• **Task statement**: Word for word, transcribe the data below from the line with "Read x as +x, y" to the line with "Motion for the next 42", keeping both of those lines.

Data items
== == ==
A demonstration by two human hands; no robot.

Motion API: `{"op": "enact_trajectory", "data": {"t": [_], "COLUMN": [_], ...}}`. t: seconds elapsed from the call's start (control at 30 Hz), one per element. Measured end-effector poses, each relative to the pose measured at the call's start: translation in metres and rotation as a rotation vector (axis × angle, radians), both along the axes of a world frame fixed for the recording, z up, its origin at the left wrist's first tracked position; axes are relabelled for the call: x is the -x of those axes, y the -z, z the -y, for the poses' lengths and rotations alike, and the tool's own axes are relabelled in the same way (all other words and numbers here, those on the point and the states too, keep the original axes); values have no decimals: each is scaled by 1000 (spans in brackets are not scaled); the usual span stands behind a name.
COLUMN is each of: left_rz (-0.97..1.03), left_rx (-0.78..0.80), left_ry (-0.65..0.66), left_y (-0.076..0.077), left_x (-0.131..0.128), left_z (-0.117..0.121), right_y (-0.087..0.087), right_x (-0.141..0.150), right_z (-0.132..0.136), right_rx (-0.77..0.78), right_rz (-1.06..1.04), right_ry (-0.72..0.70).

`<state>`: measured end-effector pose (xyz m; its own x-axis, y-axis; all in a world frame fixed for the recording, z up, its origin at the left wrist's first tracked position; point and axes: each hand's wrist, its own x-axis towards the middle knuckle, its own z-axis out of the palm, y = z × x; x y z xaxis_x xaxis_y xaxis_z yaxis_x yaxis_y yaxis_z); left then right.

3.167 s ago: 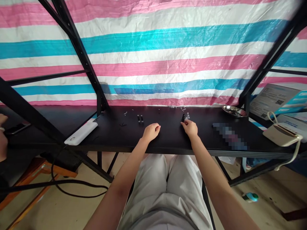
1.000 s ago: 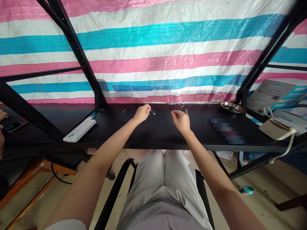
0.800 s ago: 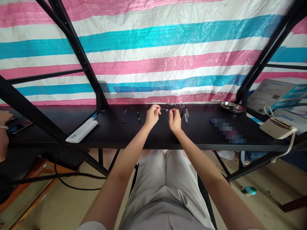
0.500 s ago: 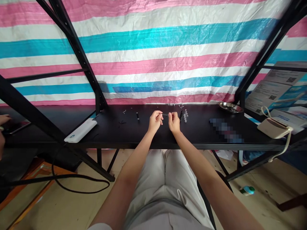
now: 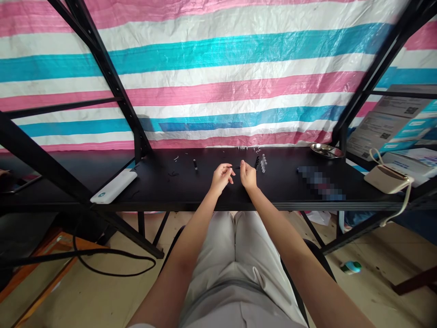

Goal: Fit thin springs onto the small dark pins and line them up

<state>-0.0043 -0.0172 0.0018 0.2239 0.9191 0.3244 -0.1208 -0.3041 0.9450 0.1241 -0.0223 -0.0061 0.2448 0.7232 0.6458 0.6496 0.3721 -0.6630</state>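
Over the black table, my left hand (image 5: pixel 221 177) has its thumb and forefinger pinched together, the other fingers loosely curled. Whatever sits in that pinch is too small to make out. Facing it, a short gap away, my right hand (image 5: pixel 248 175) is closed with the thumb on top, round a thin dark piece (image 5: pixel 237 167) whose end points toward the left hand. Just beyond the right hand stand a row of small black cylinders (image 5: pixel 257 162) and a cluster of clear, whitish ones (image 5: pixel 263 164). A short black tube with a pale band (image 5: pixel 195 165) is left of my hands.
Tiny white pieces (image 5: pixel 242 148) line the table's back edge; dark scraps (image 5: pixel 173 173) lie to the left. A white oblong case (image 5: pixel 114 187), a shiny metal dish (image 5: pixel 327 151), a blurred-out item (image 5: pixel 321 183) and a beige pouch (image 5: pixel 387 179) also occupy the black table (image 5: pixel 164 193).
My hands have moved slightly apart and lower. The thin piece that spanned both hands now shows only as a dark end by my right hand. The view has shifted slightly.
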Motion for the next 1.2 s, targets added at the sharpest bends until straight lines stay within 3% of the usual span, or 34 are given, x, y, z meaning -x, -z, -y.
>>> {"op": "enact_trajectory", "data": {"t": [0.37,0.63,0.9,1.2], "left_rz": [-85,-165,-209,-148], "left_rx": [-23,-23,-75,11], "left_ry": [5,-90,-236,-290], "left_y": [7,11,5,5], "left_x": [-5,-6,-3,-1], "left_z": [-5,-5,2,-1], "right_y": [-3,-3,0,0], "right_x": [2,3,4,4], "right_z": [1,3,2,3], "right_rx": [-46,-41,-22,20], "right_rz": [80,104,89,62], "right_ry": [45,31,-64,-162]}}
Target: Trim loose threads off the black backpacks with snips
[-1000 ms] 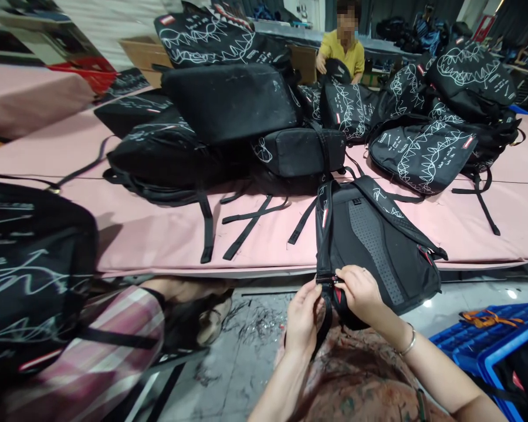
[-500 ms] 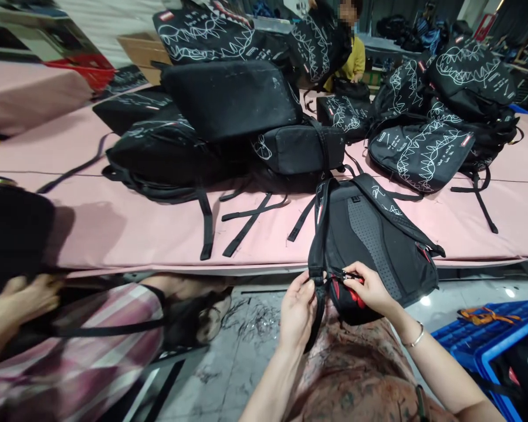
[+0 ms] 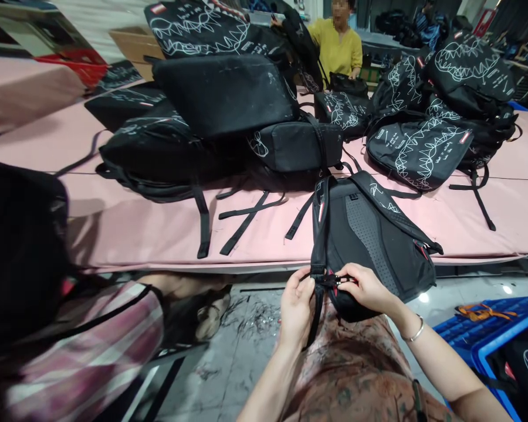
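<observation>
A black backpack (image 3: 372,234) lies with its padded back panel up, partly on the pink-covered table and partly over its front edge. My left hand (image 3: 298,302) is closed on one shoulder strap (image 3: 319,240) near its adjuster, with thumb and fingertips pinching the webbing. My right hand (image 3: 363,287) is closed on small dark thread snips (image 3: 334,281), largely covered by the fingers. Their tips point left and meet the strap beside my left fingertips. The strap's loose lower end hangs below my left hand.
Black backpacks with white scribble prints are piled on the pink table (image 3: 127,234), such as one backpack (image 3: 422,149) at right. A co-worker in yellow (image 3: 341,47) stands behind. Another person in plaid (image 3: 101,346) sits at left. A blue crate (image 3: 470,340) stands at lower right.
My right hand has turned, bringing the snips' tips left against the strap. My left hand stays on the strap. At left, a black bag has risen; the yellow-clad co-worker shows more fully.
</observation>
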Tool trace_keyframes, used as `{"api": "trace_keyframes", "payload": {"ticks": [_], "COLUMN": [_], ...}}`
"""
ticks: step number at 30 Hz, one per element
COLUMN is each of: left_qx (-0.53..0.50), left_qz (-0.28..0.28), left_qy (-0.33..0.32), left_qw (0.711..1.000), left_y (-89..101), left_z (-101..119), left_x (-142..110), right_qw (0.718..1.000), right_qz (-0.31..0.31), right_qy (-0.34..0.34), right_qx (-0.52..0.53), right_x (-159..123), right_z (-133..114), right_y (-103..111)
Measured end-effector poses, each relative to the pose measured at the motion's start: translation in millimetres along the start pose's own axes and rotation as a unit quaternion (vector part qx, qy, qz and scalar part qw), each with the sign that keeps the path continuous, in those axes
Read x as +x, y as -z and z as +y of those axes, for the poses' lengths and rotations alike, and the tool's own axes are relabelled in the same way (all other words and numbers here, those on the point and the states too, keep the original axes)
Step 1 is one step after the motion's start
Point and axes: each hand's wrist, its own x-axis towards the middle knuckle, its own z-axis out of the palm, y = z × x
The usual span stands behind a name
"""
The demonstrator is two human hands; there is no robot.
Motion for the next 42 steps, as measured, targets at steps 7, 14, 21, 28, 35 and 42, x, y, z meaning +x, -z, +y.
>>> {"api": "trace_keyframes", "payload": {"ticks": [7, 14, 21, 28, 35, 42], "left_qx": [-0.004, -0.018, 0.035, 0.036, 0.023, 0.032], "left_qz": [0.007, 0.001, -0.007, 0.003, -0.009, 0.009], "left_qy": [0.011, 0.037, 0.024, 0.031, 0.041, 0.02], "left_qw": [1.0, 0.999, 0.999, 0.999, 0.999, 0.999], "left_y": [1.8, 0.1, 2.6, 4.9, 0.8, 2.7], "left_z": [0.0, -0.9, -9.7, -4.2, -4.6, -4.8], "left_x": [1.1, 1.7, -1.9, -3.1, -1.4, -0.6], "right_qw": [0.997, 0.974, 0.955, 0.957, 0.975, 0.972], "right_qz": [-0.004, 0.145, 0.107, 0.132, 0.207, 0.214], "right_qy": [-0.039, -0.072, -0.161, -0.135, 0.07, 0.004], "right_qx": [0.071, 0.155, 0.224, 0.221, 0.043, 0.101], "right_x": [1.5, 3.3, 37.7, 31.1, 8.3, 14.4], "right_z": [4.8, 4.4, 5.6, 8.7, 7.9, -17.5], "right_y": [-2.0, -13.7, -29.0, -38.6, -30.7, -29.7]}}
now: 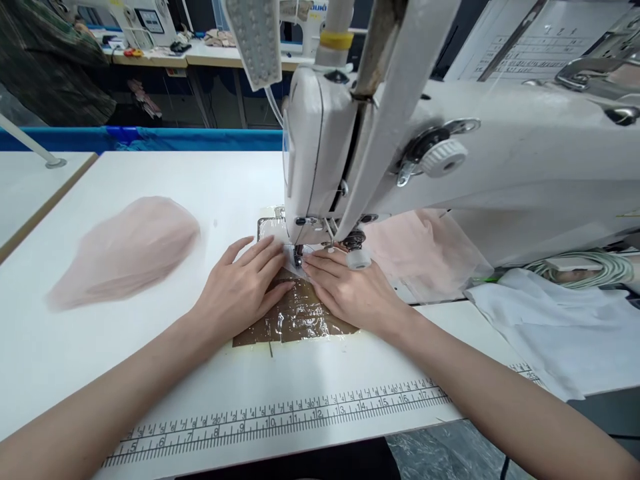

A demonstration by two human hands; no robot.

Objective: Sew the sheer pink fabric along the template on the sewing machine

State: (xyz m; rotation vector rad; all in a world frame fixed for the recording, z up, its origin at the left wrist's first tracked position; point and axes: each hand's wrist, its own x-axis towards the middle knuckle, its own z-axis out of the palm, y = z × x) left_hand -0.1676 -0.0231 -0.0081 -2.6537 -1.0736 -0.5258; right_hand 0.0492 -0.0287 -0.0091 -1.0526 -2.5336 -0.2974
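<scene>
A small piece of thin white cloth (290, 253) lies under the presser foot (299, 256) of a white sewing machine (313, 153). My left hand (243, 287) rests flat at the left of the foot, fingers stretched and slightly apart, fingertips on the cloth. On the other side my right hand (353, 287) lies with its fingers extended close to the foot, touching the cloth's edge. Its fingertips are partly hidden by the machine head. Beneath both palms, shiny brown tape (295, 317) covers part of the table. How far the cloth extends under my hands is hidden.
Sheer pink fabric (130, 250) lies at the left, and more pink fabric (425, 250) sits under the machine arm. White cloth (555, 327) hangs over the right edge. A printed ruler (280, 417) runs along the front. Across the aisle, a person's sleeve (55, 53) shows.
</scene>
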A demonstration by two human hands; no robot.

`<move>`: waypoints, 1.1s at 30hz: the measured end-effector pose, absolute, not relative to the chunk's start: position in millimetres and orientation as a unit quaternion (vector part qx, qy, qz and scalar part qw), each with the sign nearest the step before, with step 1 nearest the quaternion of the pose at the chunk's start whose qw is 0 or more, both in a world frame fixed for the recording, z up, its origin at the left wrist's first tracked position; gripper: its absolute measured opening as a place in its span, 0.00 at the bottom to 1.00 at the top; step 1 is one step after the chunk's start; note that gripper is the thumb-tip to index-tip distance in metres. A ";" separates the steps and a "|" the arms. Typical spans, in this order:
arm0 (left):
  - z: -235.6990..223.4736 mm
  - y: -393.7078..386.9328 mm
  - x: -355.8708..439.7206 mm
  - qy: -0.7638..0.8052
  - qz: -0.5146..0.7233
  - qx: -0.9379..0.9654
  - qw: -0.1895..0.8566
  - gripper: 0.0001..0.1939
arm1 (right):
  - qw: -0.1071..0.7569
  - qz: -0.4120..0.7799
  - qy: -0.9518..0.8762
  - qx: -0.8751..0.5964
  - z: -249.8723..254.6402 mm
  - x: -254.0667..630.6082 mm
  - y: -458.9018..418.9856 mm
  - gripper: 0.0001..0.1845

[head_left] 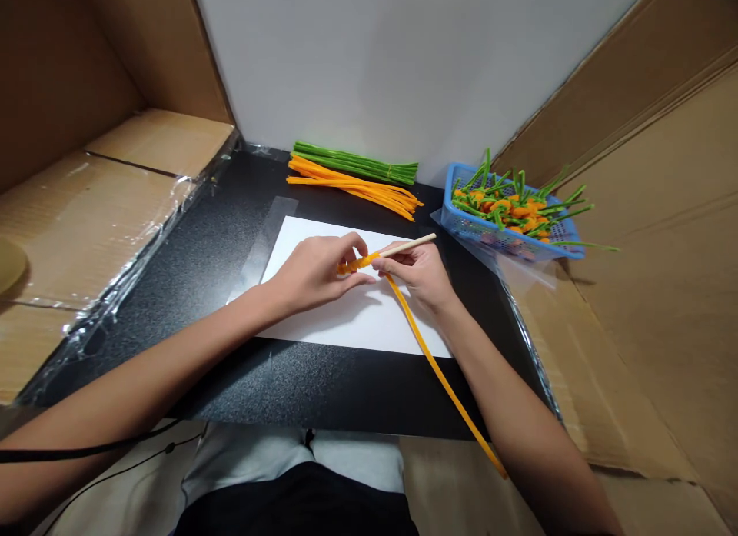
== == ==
• **Result for this task**:
Read x as +x, y as -z and z as +y of those axes, for the poses' lengths and rotations alike, and the tool's own axes are relabelled in the same way (all other words and numbers here, those on the point and the states too, keep the original axes)
Step 1 is one step after the motion's start
Point and axes: each hand's wrist, its own x-axis towards the middle knuckle, its own z-axis out of the palm, y = z × x
The usual span stands behind a name
"""
The demonstrator is two human hands; there is no robot.
Motion for the next 42 steps, as measured, targets at steps 7, 14, 21, 28, 35 and 42, x, y, z meaning +x, -z, +y.

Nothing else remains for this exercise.